→ **YOUR OBJECTIVE**:
A full, word-for-word copy of the listing below is needed; leave the images out of it.

══════

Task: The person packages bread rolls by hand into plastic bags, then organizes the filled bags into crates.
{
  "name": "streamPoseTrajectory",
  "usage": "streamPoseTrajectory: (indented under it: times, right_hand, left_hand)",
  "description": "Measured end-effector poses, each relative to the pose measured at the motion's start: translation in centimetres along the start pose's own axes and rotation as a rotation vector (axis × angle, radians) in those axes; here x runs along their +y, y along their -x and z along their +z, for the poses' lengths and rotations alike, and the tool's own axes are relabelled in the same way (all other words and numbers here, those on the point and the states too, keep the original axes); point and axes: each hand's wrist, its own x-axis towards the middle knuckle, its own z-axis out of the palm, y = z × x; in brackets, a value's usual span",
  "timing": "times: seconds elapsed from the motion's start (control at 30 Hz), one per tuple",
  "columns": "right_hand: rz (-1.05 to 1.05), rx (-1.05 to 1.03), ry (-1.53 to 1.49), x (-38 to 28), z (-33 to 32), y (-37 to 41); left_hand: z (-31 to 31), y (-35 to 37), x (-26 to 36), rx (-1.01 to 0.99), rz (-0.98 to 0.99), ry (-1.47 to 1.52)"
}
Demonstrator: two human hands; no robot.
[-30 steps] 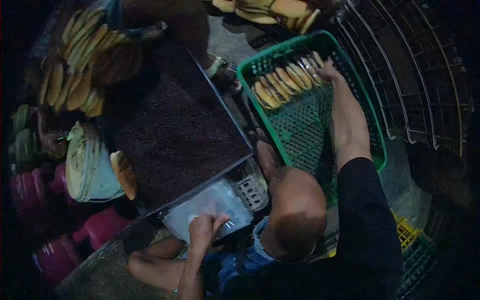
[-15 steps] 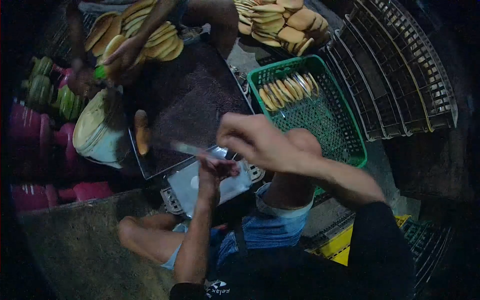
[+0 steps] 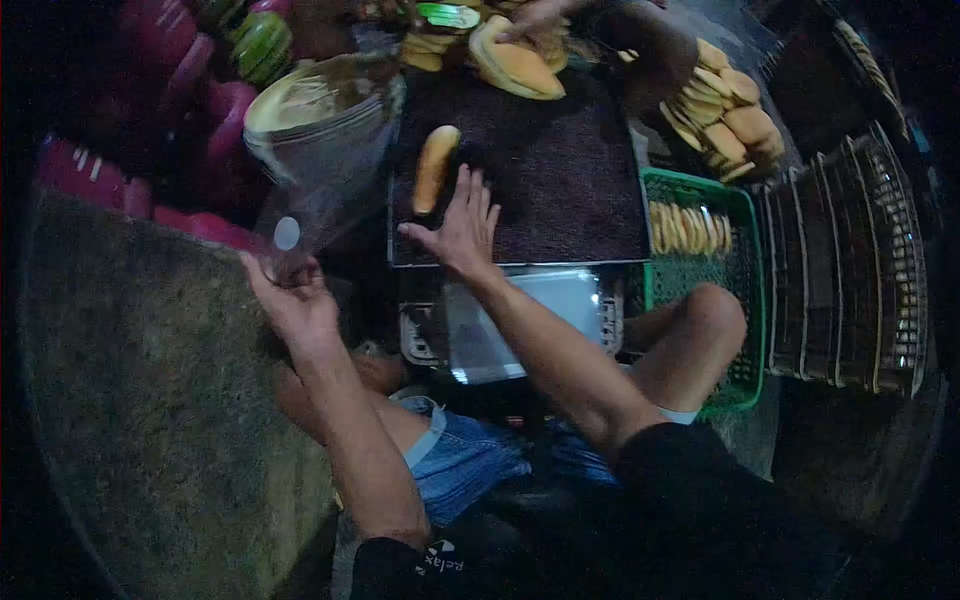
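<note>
My left hand [image 3: 297,300] is closed on a clear plastic bag with a round white label [image 3: 287,234], held out to the left of the tray. My right hand [image 3: 462,228], empty with fingers spread, reaches over the near left part of the dark tray [image 3: 560,190]. Just beyond its thumb and fingers lies a long browned bun [image 3: 434,172]. Under my right forearm rests a stack of clear plastic bags [image 3: 480,340], in front of the tray.
Across the tray, another person's hand [image 3: 535,20] holds a split bun [image 3: 515,65], near a green-and-white item [image 3: 448,15]. A cream-smeared bucket [image 3: 300,110] stands left. To the right are a green crate [image 3: 757,310] of wrapped buns [image 3: 690,228], piled buns [image 3: 725,110] and stacked crates [image 3: 850,260].
My hands have moved apart: the left went out to the left with the bag, the right opened and reached toward the bun. The view has shifted. The other person's bun is now over the tray's far edge.
</note>
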Motion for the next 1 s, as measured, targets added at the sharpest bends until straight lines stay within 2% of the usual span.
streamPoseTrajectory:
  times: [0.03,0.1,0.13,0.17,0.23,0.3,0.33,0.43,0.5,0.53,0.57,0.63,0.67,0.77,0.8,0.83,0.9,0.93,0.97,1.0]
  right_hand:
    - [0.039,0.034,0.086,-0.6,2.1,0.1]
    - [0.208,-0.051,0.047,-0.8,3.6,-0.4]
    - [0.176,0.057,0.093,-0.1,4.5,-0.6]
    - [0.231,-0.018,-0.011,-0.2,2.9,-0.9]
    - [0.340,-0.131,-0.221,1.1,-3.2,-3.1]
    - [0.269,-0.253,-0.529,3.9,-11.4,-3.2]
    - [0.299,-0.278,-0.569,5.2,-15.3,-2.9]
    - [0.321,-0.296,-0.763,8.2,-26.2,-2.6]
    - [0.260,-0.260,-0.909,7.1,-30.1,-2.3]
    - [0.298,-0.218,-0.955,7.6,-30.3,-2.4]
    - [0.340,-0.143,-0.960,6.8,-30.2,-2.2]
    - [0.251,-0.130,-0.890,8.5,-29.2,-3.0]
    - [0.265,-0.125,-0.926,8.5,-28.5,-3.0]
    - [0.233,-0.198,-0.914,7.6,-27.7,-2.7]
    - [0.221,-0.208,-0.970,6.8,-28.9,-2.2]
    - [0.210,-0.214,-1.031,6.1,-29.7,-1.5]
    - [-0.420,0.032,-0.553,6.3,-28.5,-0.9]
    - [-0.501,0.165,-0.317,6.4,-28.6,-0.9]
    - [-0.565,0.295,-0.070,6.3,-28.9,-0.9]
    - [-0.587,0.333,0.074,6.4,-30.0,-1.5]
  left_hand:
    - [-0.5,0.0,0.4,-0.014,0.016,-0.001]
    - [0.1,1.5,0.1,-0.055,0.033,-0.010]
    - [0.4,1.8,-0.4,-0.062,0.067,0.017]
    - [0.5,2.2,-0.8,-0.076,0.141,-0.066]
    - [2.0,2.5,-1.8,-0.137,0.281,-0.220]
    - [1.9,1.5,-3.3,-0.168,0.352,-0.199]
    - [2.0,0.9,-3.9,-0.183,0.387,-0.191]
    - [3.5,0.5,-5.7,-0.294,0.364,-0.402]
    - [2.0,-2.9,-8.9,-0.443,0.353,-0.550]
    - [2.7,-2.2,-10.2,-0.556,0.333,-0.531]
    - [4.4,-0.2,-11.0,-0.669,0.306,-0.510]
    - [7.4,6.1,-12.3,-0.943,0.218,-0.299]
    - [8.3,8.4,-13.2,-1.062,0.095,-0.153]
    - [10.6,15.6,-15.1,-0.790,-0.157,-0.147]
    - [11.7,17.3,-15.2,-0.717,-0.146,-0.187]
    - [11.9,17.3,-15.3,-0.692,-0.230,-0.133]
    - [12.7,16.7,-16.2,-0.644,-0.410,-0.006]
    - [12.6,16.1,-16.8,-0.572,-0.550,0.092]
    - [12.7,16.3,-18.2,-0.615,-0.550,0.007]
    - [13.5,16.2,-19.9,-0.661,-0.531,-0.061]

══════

→ **OUTPUT**:
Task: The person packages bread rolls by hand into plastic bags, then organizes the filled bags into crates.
{
  "name": "streamPoseTrajectory",
  "usage": "streamPoseTrajectory: (indented under it: times, right_hand, left_hand)",
  "description": "Measured end-effector poses, each relative to the pose measured at the motion's start: translation in centimetres along the start pose's own axes and rotation as a rotation vector (axis × angle, radians) in those axes; here x runs along their +y, y along their -x and z along their +z, for the poses' lengths and rotations alike, and the tool's own axes are relabelled in the same way (all other words and numbers here, those on the point and the states too, keep the original axes); point and axes: each hand's wrist, its own x-axis towards the middle knuckle, its own z-axis out of the palm, y = z × x; in brackets, a value's usual span",
  "timing": "times: seconds elapsed from the motion's start (control at 30 Hz), one per tuple",
  "columns": "right_hand: rz (-1.05 to 1.05), rx (-1.05 to 1.03), ry (-1.53 to 1.49), x (-38 to 28), z (-33 to 32), y (-37 to 41); left_hand: z (-31 to 31), y (-35 to 37), x (-26 to 36), rx (-1.01 to 0.99), rz (-0.98 to 0.99), ry (-1.47 to 1.52)"
}
Demonstrator: two human hands; no robot.
[-30 steps] 
[-15 steps] 
[+0 steps] 
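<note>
My left hand [image 3: 297,300] is closed on a clear plastic bag with a round white label [image 3: 287,234], held out to the left of the tray. My right hand [image 3: 462,228], empty with fingers spread, reaches over the near left part of the dark tray [image 3: 560,190]. Just beyond its thumb and fingers lies a long browned bun [image 3: 434,172]. Under my right forearm rests a stack of clear plastic bags [image 3: 480,340], in front of the tray.
Across the tray, another person's hand [image 3: 535,20] holds a split bun [image 3: 515,65], near a green-and-white item [image 3: 448,15]. A cream-smeared bucket [image 3: 300,110] stands left. To the right are a green crate [image 3: 757,310] of wrapped buns [image 3: 690,228], piled buns [image 3: 725,110] and stacked crates [image 3: 850,260].
My hands have moved apart: the left went out to the left with the bag, the right opened and reached toward the bun. The view has shifted. The other person's bun is now over the tray's far edge.
</note>
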Motion for the next 1 s, as measured, targets added at the sharpest bends until straight lines stay within 2% of the usual span.
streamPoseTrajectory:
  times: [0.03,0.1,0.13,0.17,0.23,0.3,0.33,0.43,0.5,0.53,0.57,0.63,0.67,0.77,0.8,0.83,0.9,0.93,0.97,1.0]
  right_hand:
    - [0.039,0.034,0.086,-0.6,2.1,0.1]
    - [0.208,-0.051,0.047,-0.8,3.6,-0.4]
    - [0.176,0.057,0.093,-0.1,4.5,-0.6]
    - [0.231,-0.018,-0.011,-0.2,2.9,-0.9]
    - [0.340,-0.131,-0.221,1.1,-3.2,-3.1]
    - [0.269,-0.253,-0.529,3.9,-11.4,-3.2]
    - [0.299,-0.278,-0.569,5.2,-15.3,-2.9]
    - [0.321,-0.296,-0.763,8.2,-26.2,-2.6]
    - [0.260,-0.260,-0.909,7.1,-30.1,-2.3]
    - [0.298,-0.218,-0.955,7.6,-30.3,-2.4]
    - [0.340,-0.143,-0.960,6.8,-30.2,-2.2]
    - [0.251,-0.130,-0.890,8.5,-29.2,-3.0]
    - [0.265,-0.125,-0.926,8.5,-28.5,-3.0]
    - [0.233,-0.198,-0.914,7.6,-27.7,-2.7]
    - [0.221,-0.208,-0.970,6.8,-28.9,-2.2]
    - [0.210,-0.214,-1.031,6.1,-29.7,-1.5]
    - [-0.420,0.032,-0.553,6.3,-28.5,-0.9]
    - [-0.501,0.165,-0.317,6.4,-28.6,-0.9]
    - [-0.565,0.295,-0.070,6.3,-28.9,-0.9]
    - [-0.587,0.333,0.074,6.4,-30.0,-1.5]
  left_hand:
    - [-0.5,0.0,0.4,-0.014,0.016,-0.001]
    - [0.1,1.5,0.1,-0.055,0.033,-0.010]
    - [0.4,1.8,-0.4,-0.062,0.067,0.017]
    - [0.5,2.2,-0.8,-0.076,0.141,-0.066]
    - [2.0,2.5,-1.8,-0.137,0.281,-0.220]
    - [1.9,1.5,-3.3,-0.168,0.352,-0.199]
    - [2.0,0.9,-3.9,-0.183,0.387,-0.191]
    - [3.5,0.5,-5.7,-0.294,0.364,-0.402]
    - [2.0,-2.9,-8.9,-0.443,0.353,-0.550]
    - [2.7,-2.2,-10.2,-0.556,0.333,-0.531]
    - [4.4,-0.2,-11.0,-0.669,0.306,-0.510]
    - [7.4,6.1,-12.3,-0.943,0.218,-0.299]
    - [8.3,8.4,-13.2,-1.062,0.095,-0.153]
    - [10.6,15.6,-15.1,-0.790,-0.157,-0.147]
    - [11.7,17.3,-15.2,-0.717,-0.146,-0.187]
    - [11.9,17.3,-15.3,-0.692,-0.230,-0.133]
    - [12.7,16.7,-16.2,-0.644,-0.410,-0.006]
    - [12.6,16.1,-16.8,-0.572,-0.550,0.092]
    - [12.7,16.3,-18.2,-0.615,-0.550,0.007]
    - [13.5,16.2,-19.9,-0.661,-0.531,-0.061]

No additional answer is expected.